Veja entrevista exclusiva com Zé Pereira.
O ramo da família Mutran composto por Vavá e Nagib Neto é o que mais gerou escândalos, uma vez que ambos foram cassados de seus mandatos públicos. Vavá matou um fiscal da Receita, após o funcionário não concordar em deixar o fazendeiro passar gado sem registro, o que o livraria de pagar impostos. Por isso foi alvo de uma Comissão Parlamentar de Inquérito, cassado do cargo de deputado estadual e condenado a oito anos de prisão – o caso chegou a ganhar repercussão nacional e apareceram denúncias de cemitérios clandestinos mantidos por ele para os desafetos. Não cumpriu a pena integralmente. Em 2002, matou uma criança que brincava em frente à sua casa em Marabá com um tiro na cabeça. Hoje, aguarda julgamento em liberdade. Seu filho, Nagib Neto, utilizava crianças pequenas para varrer as ruas de Marabá. Quando o caso repercutiu mal, ele demitiu as crianças e contratou maiores de 16 anos. Foi afastado da prefeitura por corrupção.
Ocupação na fazenda Cabaceiras |
O pistoleiro Sebastião da Terezona – que possuía um escritório em Marabá para agenciar pessoas, inclusive policiais, para trabalharem como assassinos pagos, preso e condenado por cometer 50 assassinatos, confessou que trabalhou para Vavá Mutran e seu irmão Aziz.
Hoje, a maior briga talvez seja contra os trabalhadores sem-terra que ocupam suas fazendas. De acordo com Raimundo Nonato, da Federação dos Trabalhadores da Agricultura no Pará (Fetagri), além da Cabaceiras, a Peruano e a Mutamba também estão na pauta de reivindicação dos movimentos sociais para desapropriação e reforma agrária. José Batista Afonso, da Comissão Pastoral da Terra de Marabá, acrescenta as fazendas Balão e Lajedo à lista. Recentemente, em uma tentativa de ocupação da Mutamba, houve um conflito entre camponeses e policiais, com feridos de ambos os lados e seis sem-terra presos.
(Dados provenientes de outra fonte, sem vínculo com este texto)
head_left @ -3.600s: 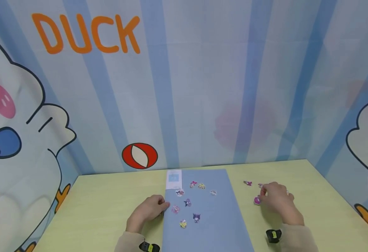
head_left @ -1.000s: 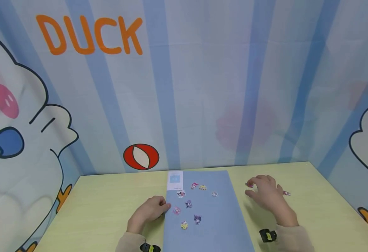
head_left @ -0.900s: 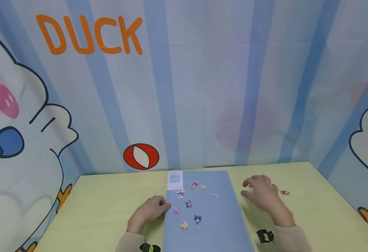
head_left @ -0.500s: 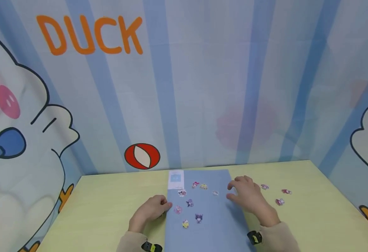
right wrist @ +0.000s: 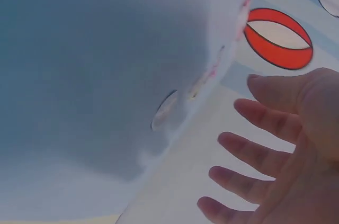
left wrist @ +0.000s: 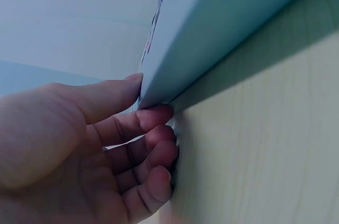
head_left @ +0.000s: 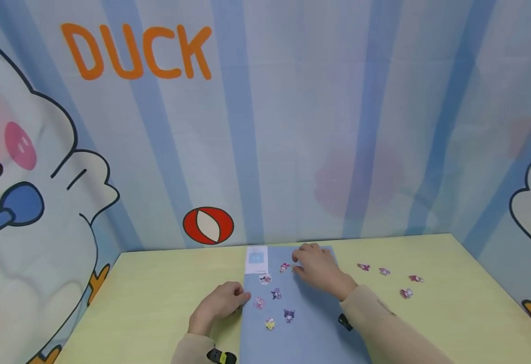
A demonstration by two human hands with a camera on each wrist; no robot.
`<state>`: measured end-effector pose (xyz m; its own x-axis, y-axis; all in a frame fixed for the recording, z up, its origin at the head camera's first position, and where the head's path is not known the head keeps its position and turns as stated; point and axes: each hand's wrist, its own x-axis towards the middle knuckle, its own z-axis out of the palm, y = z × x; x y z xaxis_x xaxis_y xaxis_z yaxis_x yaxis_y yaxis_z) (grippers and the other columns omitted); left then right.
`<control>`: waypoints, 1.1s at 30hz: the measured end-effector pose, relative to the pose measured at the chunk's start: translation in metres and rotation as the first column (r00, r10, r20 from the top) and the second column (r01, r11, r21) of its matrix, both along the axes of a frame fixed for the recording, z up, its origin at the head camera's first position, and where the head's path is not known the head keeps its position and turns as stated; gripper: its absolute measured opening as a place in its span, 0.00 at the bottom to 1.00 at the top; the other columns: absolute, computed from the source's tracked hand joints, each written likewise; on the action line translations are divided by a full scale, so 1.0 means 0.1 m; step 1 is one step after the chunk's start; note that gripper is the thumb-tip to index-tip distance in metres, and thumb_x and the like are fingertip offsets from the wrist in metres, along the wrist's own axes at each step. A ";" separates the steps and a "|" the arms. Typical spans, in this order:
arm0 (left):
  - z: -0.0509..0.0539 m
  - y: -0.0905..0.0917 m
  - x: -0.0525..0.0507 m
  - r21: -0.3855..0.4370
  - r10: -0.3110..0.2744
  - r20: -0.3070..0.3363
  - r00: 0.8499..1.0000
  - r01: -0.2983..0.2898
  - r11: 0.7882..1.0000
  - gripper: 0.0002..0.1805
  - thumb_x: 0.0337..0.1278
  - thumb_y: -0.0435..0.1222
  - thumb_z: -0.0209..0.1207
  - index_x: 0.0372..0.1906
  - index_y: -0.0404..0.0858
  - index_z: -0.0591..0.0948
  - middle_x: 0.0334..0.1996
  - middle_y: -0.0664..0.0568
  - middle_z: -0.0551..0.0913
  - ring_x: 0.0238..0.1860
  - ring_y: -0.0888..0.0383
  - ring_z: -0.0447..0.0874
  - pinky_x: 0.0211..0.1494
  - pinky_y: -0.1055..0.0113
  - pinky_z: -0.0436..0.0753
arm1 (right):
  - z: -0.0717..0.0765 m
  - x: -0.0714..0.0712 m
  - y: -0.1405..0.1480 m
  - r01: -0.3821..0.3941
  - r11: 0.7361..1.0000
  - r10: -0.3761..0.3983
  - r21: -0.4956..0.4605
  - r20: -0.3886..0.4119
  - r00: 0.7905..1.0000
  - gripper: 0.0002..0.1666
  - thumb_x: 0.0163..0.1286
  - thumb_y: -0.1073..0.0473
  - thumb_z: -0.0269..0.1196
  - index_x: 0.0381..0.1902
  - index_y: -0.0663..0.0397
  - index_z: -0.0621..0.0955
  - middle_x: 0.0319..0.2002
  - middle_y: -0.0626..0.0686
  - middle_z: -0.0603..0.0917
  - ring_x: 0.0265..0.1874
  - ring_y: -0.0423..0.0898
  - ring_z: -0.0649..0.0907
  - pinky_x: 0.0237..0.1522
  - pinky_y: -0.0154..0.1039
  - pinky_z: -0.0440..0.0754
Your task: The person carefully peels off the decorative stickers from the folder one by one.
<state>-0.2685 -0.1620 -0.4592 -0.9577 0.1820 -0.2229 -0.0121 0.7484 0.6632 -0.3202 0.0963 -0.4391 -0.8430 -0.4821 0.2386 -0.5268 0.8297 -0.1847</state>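
Stickers (head_left: pixel 289 316) lie scattered over the left and far parts of a blue board (head_left: pixel 310 328), which rests on the pale yellow counter (head_left: pixel 165 293). A purple one sits near the middle of the group, a pink one close to the left edge, and a yellow one lower down. A white card (head_left: pixel 256 262) with a blue square fills the board's far left corner, with one sticker just beside its near edge.

The left hand (head_left: pixel 222 304) pinches the board's left edge — thumb above, index finger below, the other fingers curled beneath. The right hand (head_left: pixel 320 271) is over the far part of the board, fingers spread wide and apart, nothing between them; beside it is a pink sticker, and in the right wrist view an oval sticker (right wrist: pixel 164 110) lies on the board.

Four more stickers lie on the counter, right of the board and well apart from the left hand.

Beige sleeves (head_left: pixel 374 313) cover both arms. Behind the counter hangs a striped blue backdrop (head_left: pixel 292 126) — orange DUCK lettering (head_left: pixel 135 52), a white duck (head_left: pixel 33 273) and a red-and-white ball (head_left: pixel 192 226).
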 end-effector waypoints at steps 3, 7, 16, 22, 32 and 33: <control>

Jader Barbalho, hoje deputado federal pelo PMDB-PA, foi acusado de favorecer proprietários de terra do Sul do Pará na compra de mais de 70 imóveis do Polígono dos Castanhais quando era ministro da Reforma Agrária (setembro de 1987 a julho de 1988). A família Mutran teria sido uma das beneficiadas com a venda superfaturada de algumas de suas fazendas. As denúncias, que ganharam repercussão na mídia nacional, afirmam que o governo não fez avaliação de preço das terras ou mesmo vistoria para checar se elas seriam adequadas para o estabelecimento de assentamentos. As fazendas dos Mutran desapropriadas nessa época foram: a Centro Novo, a Juriti e a Pacus (de Benedito Mutran), a Bela Vista e a Boa Fé (Evandro Mutran), a Figuras (Maria José Mutran), a Limpeza (Benedito Mutran Filho), Fortaleza I e Boa Esperança (Helena Mutran), a Veneza, a Cotovelo e a Terra Nova (Alzira Mutran) e a Santo Antônio I e II (Osvaldo Mutran).
Na década de 90, mais fazendas dos Mutran foram desapropriadas para a reforma agrária, como o Assentamento São Francisco (antiga Virasebo, de Osvaldo Mutran) e o Assentamento Cabanos (antiga Volta do Rio, da empresa Jorge Mutran).
*Os nomes reais de José, Raimundo e Carlos foram substituídos por questões de segurança.